けれど、考えてみたところで答えは同じだった。
「・・・うん、行く。行くわ!」
「そうだろうな。アルフレッドには僕が話しておくから、支度でもしろ。出会った時のように何の荷物も無いわけじゃないだろう」
「分かった」
「他の連中には黙っておけ。とくに、ラグには」
「うん」
アルフレッドに対して実に冷たいディラスだが、一応リーダーとしては認めているようで黙って出て行く事はしなかった。少しばかり微笑ましい話である。
***
そんな会話をしたのがだいたい1時間前。
自室に戻った真白はこの数ヶ月で増えに増えた荷物の整理をしていた。現代日本ならば交通手段はもっぱら車なのでいくらでも、バッグに詰められるだけ詰めて泊まりをしていたがここではそうはいかない。
ディラスは金持ちではないだろうからきっと移動手段は徒歩。最初の方は馬車なんていうトラウマ車を使うかもしれないが、中盤からはきっと――否、絶対に徒歩。

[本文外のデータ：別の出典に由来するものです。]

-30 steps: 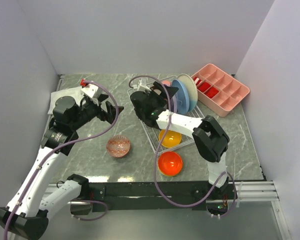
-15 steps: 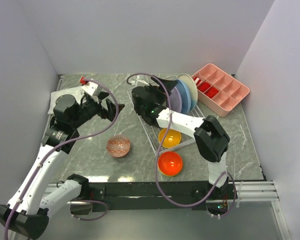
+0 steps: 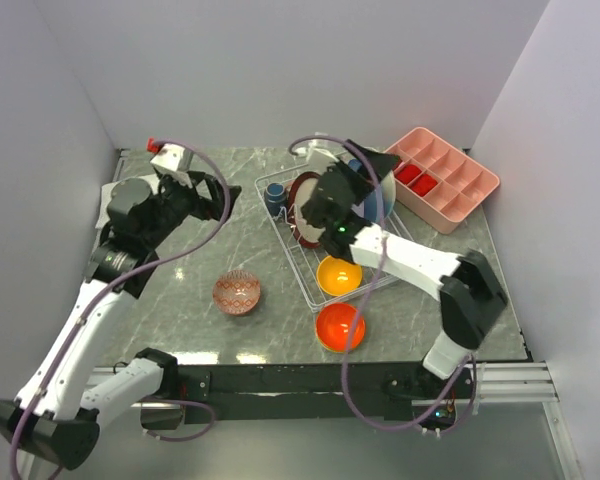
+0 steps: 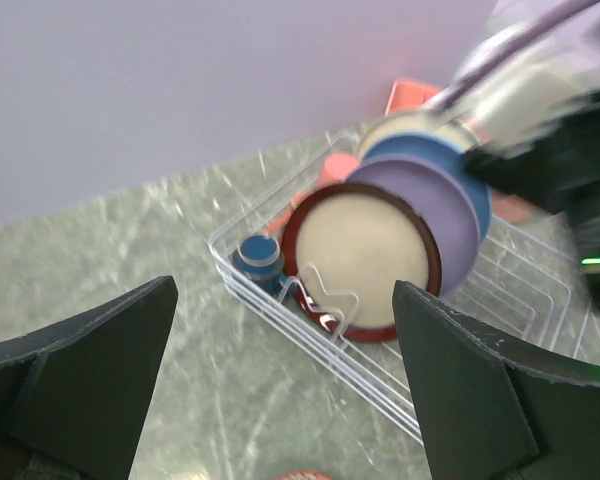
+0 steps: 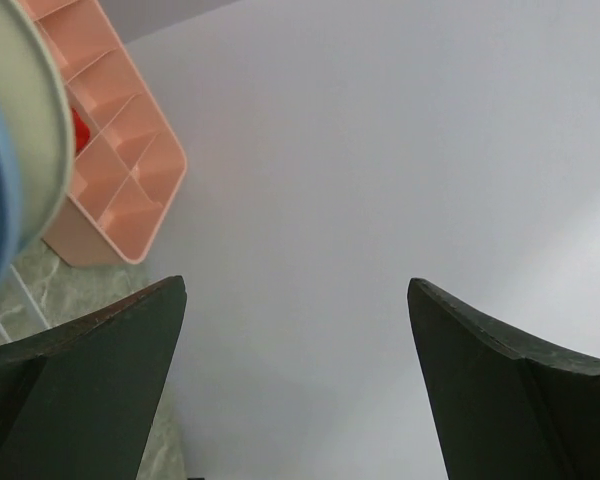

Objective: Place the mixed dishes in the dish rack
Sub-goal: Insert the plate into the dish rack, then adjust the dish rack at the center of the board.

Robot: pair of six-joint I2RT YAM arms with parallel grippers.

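Plates point(image 4: 362, 255) stand up in the dish rack point(image 4: 330, 350).
The left end effector point(image 4: 285, 380) and right end effector point(image 5: 295, 380) are both wide open, holding nothing.

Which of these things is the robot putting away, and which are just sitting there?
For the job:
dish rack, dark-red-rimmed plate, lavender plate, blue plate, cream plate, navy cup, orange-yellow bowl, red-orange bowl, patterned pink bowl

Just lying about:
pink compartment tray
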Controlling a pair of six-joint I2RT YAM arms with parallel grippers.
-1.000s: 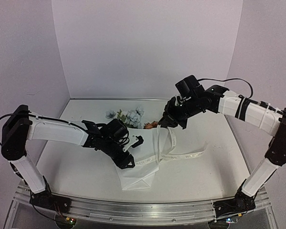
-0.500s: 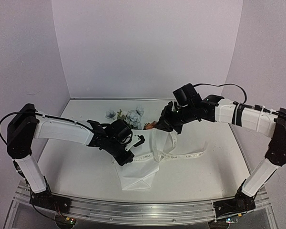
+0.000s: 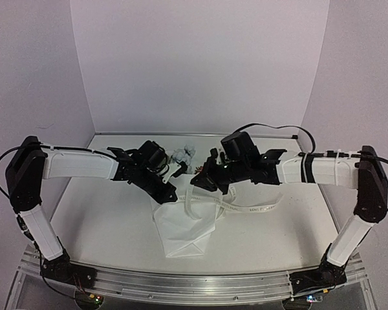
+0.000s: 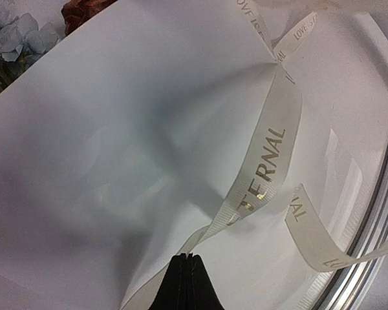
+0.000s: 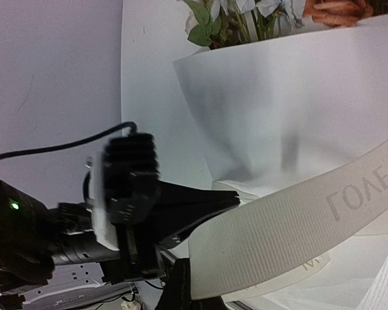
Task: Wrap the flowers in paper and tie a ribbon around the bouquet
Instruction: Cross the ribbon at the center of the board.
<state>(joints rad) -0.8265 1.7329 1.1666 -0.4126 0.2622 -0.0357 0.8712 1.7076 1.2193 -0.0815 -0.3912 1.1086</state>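
Judging from how things lay, the wrapping part of the job looked done and the tying was under way. The paper sat on the table folded into a loose white sleeve, its closed end toward the arm bases. The flowers poked out of its far, open end, pale blue-white blooms and one rust-orange one showing with green leaves, the stems hidden inside the wrap. The ribbon lay across the upper side of the sleeve. In the left wrist view two of its strands crossed near the far edge of the paper, and a further length curled loose over the paper. In the top view a free tail trailed off onto the table on the right-hand side. The left gripper had its fingers pressed together with one strand of ribbon running straight into the tips, so it was pinching the ribbon just above the paper. The right gripper hung close by on the other side of the bundle. In its own wrist view a broad stretch of lettered ribbon ran down into its dark fingers at the bottom edge, which were drawn together, so it too appeared to be pinching the ribbon. No finished knot or bow showed anywhere, and the crossing looked slack. What seemed left was to draw the strands snug around the sleeve, knot them, and let go.
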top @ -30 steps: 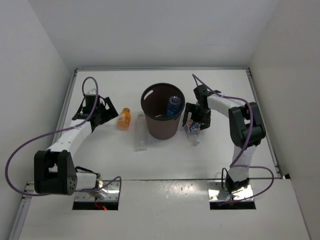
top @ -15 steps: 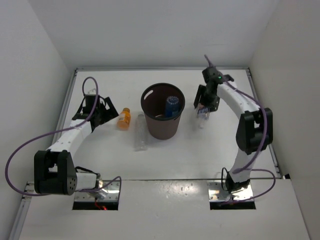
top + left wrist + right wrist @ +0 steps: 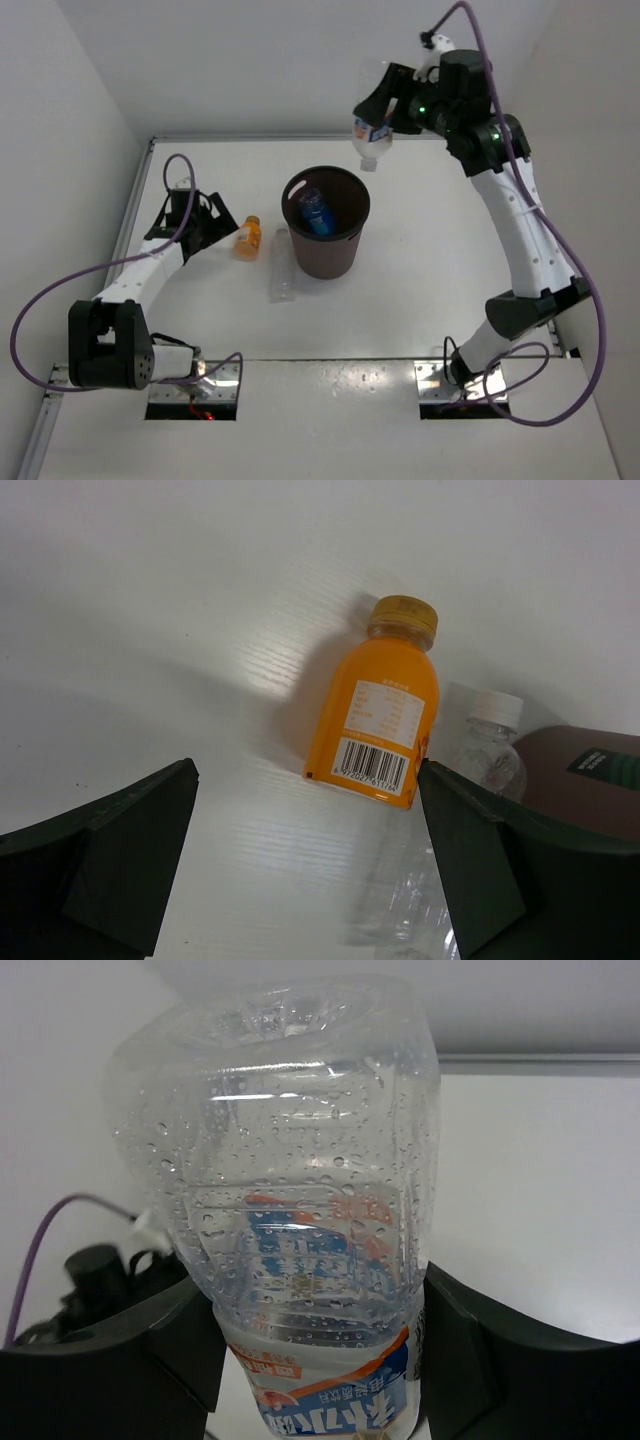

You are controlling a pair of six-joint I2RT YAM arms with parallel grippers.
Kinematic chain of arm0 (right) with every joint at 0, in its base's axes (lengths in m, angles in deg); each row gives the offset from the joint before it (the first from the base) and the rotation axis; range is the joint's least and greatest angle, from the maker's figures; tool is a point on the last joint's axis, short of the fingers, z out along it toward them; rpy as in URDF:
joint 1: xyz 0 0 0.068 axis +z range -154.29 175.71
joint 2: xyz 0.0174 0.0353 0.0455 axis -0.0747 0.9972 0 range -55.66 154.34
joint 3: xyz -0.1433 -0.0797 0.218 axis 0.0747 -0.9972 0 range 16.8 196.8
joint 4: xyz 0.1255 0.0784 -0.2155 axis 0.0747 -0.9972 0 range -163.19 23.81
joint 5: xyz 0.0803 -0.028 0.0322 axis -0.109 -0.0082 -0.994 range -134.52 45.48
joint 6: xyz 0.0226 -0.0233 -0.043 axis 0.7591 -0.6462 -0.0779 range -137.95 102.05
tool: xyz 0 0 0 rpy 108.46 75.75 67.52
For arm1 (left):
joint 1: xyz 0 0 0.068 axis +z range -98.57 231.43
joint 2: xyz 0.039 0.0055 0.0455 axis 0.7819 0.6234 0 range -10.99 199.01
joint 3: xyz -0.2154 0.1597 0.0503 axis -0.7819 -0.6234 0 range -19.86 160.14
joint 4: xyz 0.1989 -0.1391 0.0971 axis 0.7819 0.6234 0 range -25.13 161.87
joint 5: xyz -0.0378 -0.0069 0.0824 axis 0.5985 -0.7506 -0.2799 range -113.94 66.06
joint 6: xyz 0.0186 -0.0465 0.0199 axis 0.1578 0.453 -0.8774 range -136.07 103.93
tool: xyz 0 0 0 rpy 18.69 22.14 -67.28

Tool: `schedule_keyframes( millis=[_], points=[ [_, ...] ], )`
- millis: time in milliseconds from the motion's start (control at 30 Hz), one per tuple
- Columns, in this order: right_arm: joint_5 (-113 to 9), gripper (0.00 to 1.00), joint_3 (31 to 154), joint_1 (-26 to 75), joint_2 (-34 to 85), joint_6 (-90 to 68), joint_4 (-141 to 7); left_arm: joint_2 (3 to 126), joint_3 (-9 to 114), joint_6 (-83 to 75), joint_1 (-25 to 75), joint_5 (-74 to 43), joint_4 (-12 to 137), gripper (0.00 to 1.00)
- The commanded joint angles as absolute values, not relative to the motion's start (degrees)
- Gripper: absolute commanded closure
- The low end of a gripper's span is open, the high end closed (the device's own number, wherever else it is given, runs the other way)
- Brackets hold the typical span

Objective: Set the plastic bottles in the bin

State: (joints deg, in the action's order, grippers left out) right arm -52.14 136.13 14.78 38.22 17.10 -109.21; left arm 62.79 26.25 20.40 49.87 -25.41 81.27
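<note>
As you look down from above, right gripper [image 3: 380, 108]: clamped on the clear bottle with the white label [image 3: 366, 135], high over the table [image 3: 430, 290]; your wrist view shows a finger [image 3: 110, 1360] pressed to each side of the label.
Held bottle: cap end down, droplets inside. Its cap is cut off at the bottom of the wrist view, and you cannot tell from above whether it hangs over the bin [image 3: 325, 255] or behind it.
Bin contents: blue-labelled bottle [image 3: 315, 212] leaning inside, its lower end hidden by the wall.
Left gripper [image 3: 216, 228]: jaws wide apart, low over the table, holding nothing, facing the orange bottle [image 3: 375, 720].
Orange bottle: lying left of the bin, apart from both fingers.
Slim clear bottle [image 3: 482, 765]: lying between the orange bottle and the bin; faint against the white table, its lower half hard to make out.
</note>
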Motion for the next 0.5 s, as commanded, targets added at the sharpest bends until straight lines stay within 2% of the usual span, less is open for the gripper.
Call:
schedule_keyframes(
  millis=[0, 200, 367, 400, 433, 467],
  points=[
    [-56.57, 0.89, 135.11, 20.66, 40.84, 14.14, -107.23, 62.84, 26.90, 21.64, 49.76, -24.64, 79.64, 0.01],
    [-48.75, 0.88, 129.14, 31.13, 40.59, 11.50, -104.88, 62.31, 25.84, 21.64, 49.76, -24.64, 79.64, 0.01],
    [-41.98, 0.80, 118.23, 34.38, 37.41, 10.44, -101.08, 61.79, 24.70, 21.64, 49.76, -24.64, 79.64, 0.01],
    [-40.84, 0.76, 117.53, 35.08, 37.41, 10.44, -101.08, 61.26, 24.70, 21.64, 49.76, -24.64, 79.64, 0.01],
    [-39.18, 0.65, 116.39, 35.09, 37.41, 10.44, -101.08, 61.26, 24.70, 21.64, 49.76, -24.64, 79.64, 0.01],
    [-38.64, 0.43, 116.38, 35.09, 37.41, 10.44, -101.08, 61.26, 24.70, 21.64, 49.76, -24.64, 79.64, 0.01]
  ],
)
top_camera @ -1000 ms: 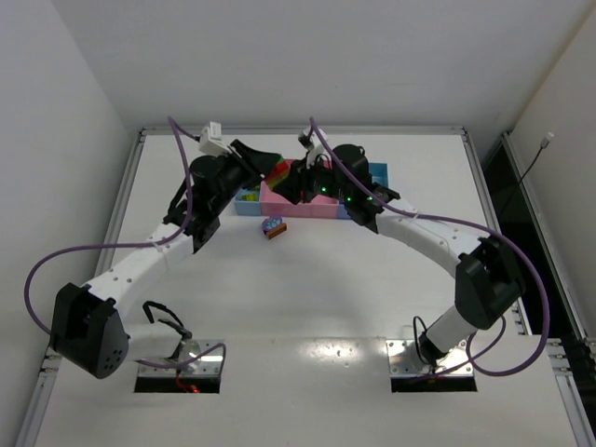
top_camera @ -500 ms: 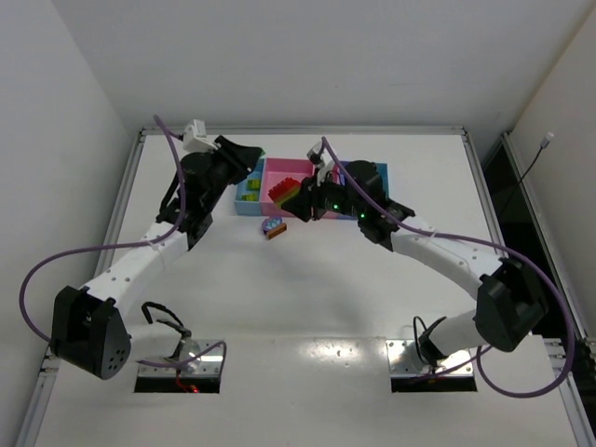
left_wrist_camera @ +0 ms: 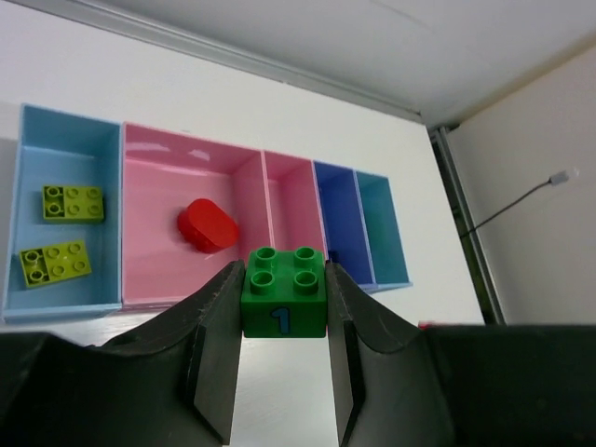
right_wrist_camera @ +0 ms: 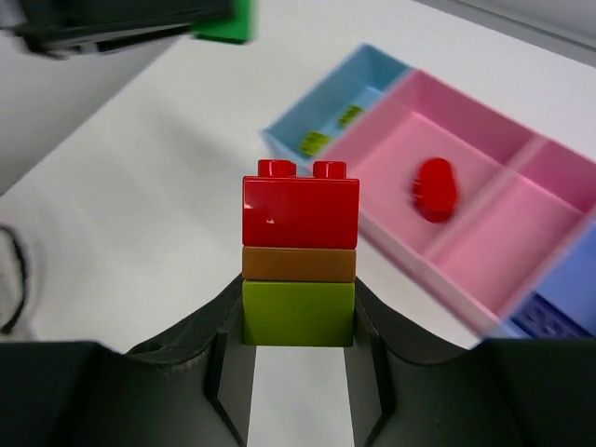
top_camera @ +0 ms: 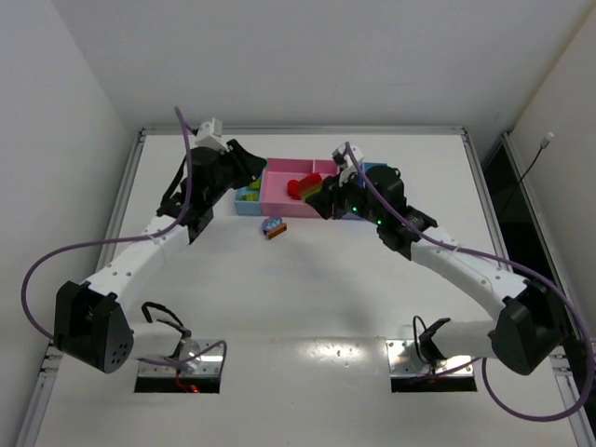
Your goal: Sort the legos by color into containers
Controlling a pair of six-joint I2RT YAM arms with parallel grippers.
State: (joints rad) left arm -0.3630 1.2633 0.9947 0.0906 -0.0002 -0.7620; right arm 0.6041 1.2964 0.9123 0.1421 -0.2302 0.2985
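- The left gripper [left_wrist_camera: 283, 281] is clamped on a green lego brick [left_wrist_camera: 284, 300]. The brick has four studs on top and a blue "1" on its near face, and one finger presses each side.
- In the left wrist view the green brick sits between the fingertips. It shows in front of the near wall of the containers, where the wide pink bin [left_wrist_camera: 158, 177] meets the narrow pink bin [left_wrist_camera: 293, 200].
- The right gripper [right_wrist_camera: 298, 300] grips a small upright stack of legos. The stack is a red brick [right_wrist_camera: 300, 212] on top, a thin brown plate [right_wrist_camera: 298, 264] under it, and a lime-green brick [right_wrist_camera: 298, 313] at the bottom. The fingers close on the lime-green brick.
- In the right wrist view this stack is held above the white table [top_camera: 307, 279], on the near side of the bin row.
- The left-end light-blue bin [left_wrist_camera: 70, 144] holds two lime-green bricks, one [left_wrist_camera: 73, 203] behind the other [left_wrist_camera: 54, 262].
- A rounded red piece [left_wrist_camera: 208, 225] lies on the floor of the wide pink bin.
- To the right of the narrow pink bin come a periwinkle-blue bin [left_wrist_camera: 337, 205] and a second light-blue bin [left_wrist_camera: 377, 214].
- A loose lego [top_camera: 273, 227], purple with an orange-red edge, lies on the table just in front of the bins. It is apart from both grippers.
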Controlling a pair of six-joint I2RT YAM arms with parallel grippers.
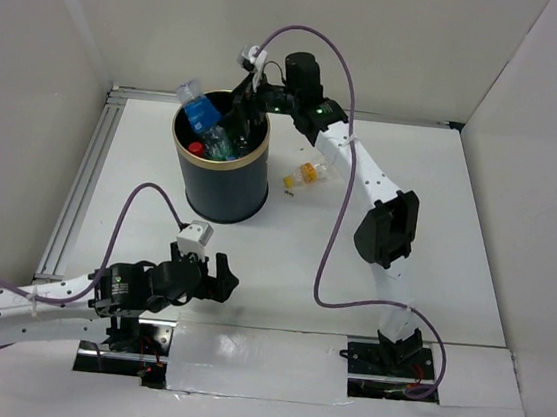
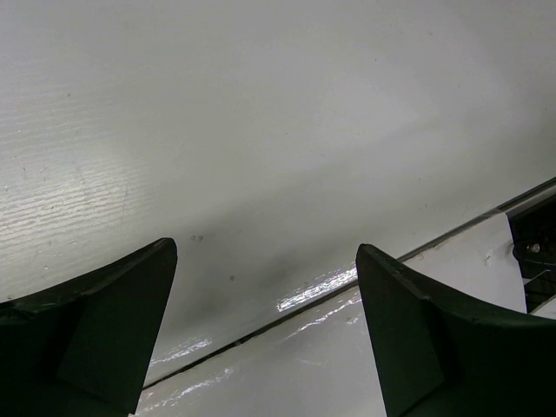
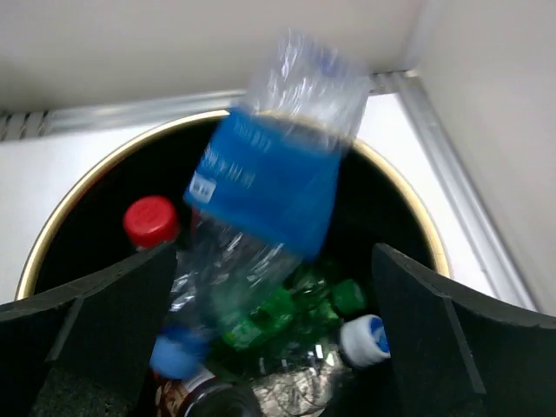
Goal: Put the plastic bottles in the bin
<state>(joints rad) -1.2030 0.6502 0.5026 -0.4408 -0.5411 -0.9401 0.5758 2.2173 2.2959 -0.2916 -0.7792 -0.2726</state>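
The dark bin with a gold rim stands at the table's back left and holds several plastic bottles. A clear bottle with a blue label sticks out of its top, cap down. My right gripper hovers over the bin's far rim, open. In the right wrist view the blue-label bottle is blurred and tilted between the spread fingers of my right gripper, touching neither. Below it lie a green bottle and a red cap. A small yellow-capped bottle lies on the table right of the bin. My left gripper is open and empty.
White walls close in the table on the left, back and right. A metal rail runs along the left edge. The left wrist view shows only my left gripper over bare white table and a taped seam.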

それを考えると重すぎる荷物は邪魔になるだけなので自重したいものだ。
「・・・浮かれてる」
うっかりしてると鼻歌でも唄ってしまいそうな心境にそう呟いてみる。ドラマで言う『駆け落ち』なんて単語が脳裏を過ぎった。
そんな甘いものじゃなく、本当の意味で人生が掛かった逃亡劇なのだが、そんな単語でロマンチックに飾り付けるのも悪くはないのかもしれない。